Using the data that follows, say how many lines contain the word "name", giving the number by itself.

*** Data ***

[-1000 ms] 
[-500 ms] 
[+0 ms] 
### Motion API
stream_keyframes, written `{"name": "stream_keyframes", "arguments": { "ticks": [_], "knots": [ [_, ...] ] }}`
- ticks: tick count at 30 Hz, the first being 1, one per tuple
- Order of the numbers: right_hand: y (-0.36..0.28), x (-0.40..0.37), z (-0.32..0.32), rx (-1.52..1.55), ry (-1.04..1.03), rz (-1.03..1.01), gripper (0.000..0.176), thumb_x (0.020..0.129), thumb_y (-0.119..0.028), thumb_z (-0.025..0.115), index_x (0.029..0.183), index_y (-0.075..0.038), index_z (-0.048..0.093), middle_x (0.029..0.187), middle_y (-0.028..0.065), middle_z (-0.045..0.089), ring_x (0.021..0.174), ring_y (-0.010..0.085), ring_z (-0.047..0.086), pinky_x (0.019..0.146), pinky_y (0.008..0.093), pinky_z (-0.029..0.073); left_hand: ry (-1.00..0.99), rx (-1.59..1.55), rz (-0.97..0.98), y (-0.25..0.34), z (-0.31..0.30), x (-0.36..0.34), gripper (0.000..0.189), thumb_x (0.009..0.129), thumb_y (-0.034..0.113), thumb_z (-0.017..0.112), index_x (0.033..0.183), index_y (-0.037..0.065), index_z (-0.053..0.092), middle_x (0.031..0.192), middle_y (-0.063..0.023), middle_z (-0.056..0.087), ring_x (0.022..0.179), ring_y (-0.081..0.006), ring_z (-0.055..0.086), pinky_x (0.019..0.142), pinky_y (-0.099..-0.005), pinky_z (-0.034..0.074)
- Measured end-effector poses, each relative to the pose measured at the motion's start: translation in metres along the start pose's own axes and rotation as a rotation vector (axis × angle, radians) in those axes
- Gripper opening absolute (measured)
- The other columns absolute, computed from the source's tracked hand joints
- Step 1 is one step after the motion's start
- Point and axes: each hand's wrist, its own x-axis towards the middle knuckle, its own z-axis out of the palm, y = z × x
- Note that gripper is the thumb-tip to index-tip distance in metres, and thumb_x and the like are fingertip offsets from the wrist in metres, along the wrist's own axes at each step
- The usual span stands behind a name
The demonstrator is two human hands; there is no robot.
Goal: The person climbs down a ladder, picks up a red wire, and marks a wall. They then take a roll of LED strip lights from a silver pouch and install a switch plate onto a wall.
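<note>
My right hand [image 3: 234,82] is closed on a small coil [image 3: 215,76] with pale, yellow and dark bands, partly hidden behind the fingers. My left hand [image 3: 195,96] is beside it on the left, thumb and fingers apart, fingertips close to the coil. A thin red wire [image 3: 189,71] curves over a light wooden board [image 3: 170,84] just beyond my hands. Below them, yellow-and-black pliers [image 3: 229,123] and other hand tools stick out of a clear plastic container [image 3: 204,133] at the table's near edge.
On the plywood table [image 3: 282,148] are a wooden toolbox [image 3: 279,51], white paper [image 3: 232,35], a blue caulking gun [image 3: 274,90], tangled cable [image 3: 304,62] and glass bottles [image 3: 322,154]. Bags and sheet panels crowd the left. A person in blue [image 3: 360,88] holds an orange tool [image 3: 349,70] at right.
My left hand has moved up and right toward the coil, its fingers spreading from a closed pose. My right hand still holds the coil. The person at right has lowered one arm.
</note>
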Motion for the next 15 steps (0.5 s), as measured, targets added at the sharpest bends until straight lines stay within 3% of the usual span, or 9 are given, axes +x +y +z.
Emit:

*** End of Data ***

Exercise output. 2